Training Bangla and Tamil language BERT models
Previously I posted my work training Hindi-BERT and dv-wave (Maldivian Dhivehi) using Google’s ELECTRA code, and publishing them on HuggingFace. Now I’ve returned to the project for two more South Asian language models: TaMillion (Tamil) and Bangla-Electra (Bangla/Bengali).
Corpus and Training
As I’ve described in earlier posts, I download 5GB of deduplicated text scraped from the web, from OSCAR-corpus, and added the latest dump of Wikipedia articles (~0.45GB as of 1 July, 2020).
Here are both CoLab notebooks: Tamil and Bangla.
Benchmarking
After training the model, I need to demonstrate better performance of these homemade models over simply using Google’s Multilingual BERT (mBERT). This is trickier in low resource languages, where there are no common standards for how to compare accuracy of models.
For Bangla
I found this topical pre-print on classification benchmarks in under-resourced languages, actually focusing on the example of Bangla, by
Md. Rezaul Karim, Bharathi Raja Chakravarthi, John P. McCrae, and Michael Cochez:
Train and test data for sentiment analysis and different classes of hate speech, apparently collected from social media, are included in this repo: github.com/rezacsedu/BengFastText — but I’m not sure if this is a final/official release.
In a sentiment analysis notebook, initially Bangla-Electra got a 68.9%, a slim advantage over mBERT (68.1%).
For both models, most of the incorrect responses were negatives falsely labeled positive. Reviewing the balance of training data, I noticed that many lines are repeated 2–3 times?

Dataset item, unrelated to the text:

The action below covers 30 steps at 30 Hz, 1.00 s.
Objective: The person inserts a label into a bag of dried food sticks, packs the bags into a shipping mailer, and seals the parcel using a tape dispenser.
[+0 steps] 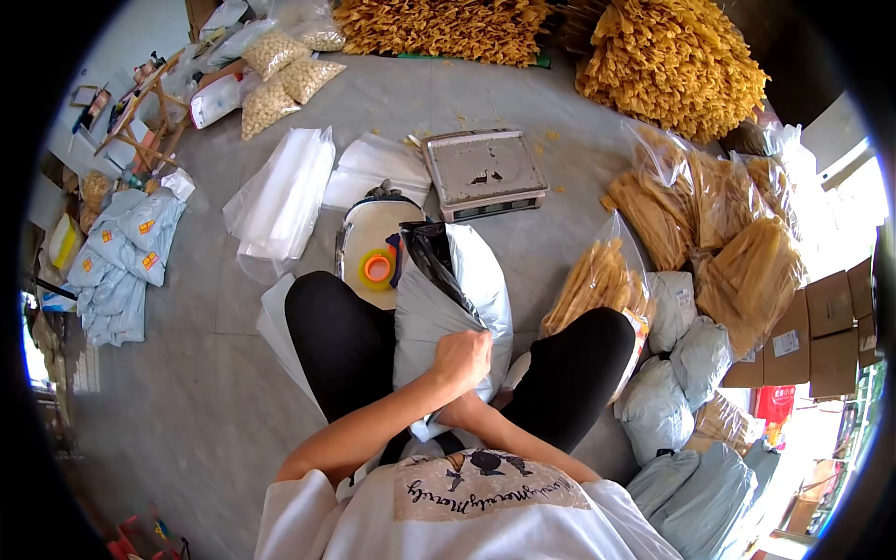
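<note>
Between my knees stands a grey-white plastic mailing bag, its black lining showing at the open far end. My left hand is closed in a fist on the bag's near upper side. Below it, my right hand is curled against the bag's near end, with its fingers partly hidden by my left forearm. Just beyond the bag, a pale round-ended container holds an orange tape roll with a blue-purple part beside it.
A flat scale sits ahead, beside clear plastic bags. Bagged yellow-brown sticks and filled grey mailers lie at right, near cardboard boxes. Grey parcels are at left. Large yellow-brown piles stand at the back.
</note>
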Motion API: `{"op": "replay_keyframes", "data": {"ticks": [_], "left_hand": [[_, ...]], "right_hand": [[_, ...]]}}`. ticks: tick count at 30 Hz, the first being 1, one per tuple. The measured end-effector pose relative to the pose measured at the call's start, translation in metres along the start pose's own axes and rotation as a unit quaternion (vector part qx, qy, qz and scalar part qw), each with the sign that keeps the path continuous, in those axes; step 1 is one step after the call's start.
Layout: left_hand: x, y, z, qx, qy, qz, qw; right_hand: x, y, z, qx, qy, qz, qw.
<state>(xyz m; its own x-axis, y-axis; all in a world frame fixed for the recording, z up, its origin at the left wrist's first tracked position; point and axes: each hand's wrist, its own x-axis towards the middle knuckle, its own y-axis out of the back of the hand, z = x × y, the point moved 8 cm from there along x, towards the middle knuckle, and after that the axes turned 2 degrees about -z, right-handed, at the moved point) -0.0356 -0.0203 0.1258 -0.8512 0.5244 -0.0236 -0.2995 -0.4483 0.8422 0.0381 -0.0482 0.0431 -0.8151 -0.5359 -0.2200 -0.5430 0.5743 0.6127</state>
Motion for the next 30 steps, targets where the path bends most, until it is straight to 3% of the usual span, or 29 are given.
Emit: {"op": "replay_keyframes", "data": {"ticks": [4, 6, 7, 9, 11, 12, 13, 15, 17, 19, 21, 23, 25, 26, 29, 30], "left_hand": [[-0.003, 0.007, -0.004, -0.022, 0.023, 0.031, 0.999], [-0.005, 0.008, -0.003, -0.028, 0.028, 0.024, 0.999], [-0.006, 0.007, -0.002, -0.033, 0.031, 0.017, 0.999], [-0.005, 0.007, 0.001, -0.04, 0.027, 0.038, 0.998], [-0.005, 0.006, 0.004, -0.042, 0.016, 0.057, 0.997], [-0.008, -0.002, 0.006, -0.03, 0.008, 0.048, 0.998], [-0.012, -0.008, 0.006, -0.015, 0.003, 0.043, 0.999], [-0.019, -0.013, 0.008, 0.002, -0.029, 0.03, 0.999], [-0.023, -0.02, 0.01, 0.016, -0.04, 0.024, 0.999], [-0.025, -0.026, 0.011, 0.03, -0.05, 0.027, 0.998], [-0.026, -0.031, 0.015, 0.045, -0.064, 0.031, 0.996], [-0.03, -0.03, 0.02, 0.121, -0.1, 0.069, 0.985], [-0.038, -0.033, 0.021, 0.131, -0.125, 0.085, 0.98], [-0.042, -0.032, 0.024, 0.137, -0.149, 0.103, 0.974], [-0.046, -0.032, 0.019, 0.131, -0.154, 0.09, 0.975], [-0.046, -0.03, 0.02, 0.131, -0.154, 0.09, 0.975]], "right_hand": [[-0.044, 0.068, -0.047, 0.025, 0.103, 0.048, 0.993], [-0.072, 0.092, -0.043, 0.208, 0.046, 0.047, 0.976], [-0.087, 0.103, -0.024, 0.189, 0.034, 0.186, 0.964], [-0.089, 0.106, -0.006, 0.126, 0.009, 0.294, 0.947], [-0.069, 0.069, 0.003, 0.248, -0.047, 0.082, 0.964], [-0.068, 0.059, 0.019, 0.333, -0.086, 0.047, 0.938], [-0.064, 0.064, 0.034, 0.39, -0.067, 0.07, 0.916], [-0.072, 0.087, 0.073, 0.472, -0.173, 0.099, 0.859], [-0.079, 0.135, 0.103, 0.337, -0.211, 0.193, 0.897], [-0.057, 0.184, 0.057, 0.22, -0.119, 0.249, 0.936], [-0.019, 0.214, -0.009, 0.05, 0.09, 0.258, 0.961], [0.022, 0.209, -0.003, 0.045, 0.159, 0.245, 0.955], [0.065, 0.205, 0.024, -0.076, 0.151, 0.246, 0.954], [0.084, 0.203, 0.025, -0.046, 0.15, 0.144, 0.977], [0.1, 0.203, 0.047, 0.049, 0.156, 0.236, 0.958], [0.098, 0.205, 0.06, 0.09, 0.028, 0.182, 0.979]]}}
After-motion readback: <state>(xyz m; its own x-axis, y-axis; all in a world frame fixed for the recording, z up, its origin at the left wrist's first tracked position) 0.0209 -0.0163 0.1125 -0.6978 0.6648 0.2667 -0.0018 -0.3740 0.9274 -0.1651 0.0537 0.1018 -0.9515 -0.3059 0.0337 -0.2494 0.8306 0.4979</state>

This makes it difficult to estimate how many unique positive and negative examples exist.
I resumed training overnight and tried a feature ofSimpleTransformers
to add weights to each class in the loss function, without making a dent.
Does changing weights help the model understand better or are you just tipping the scales in the other direction?
It’s more like, imagine drawing a squiggly line across a 2D coordinate plate, and left of the line is labeled Negative, and right of it is labeled Positive. You’d think that most data points are far left or right of the line, but in practice it is a full field of data points, intelligently placed by the pretrained model. We are nudging the dividing line if it didn’t fall in the right place on the field.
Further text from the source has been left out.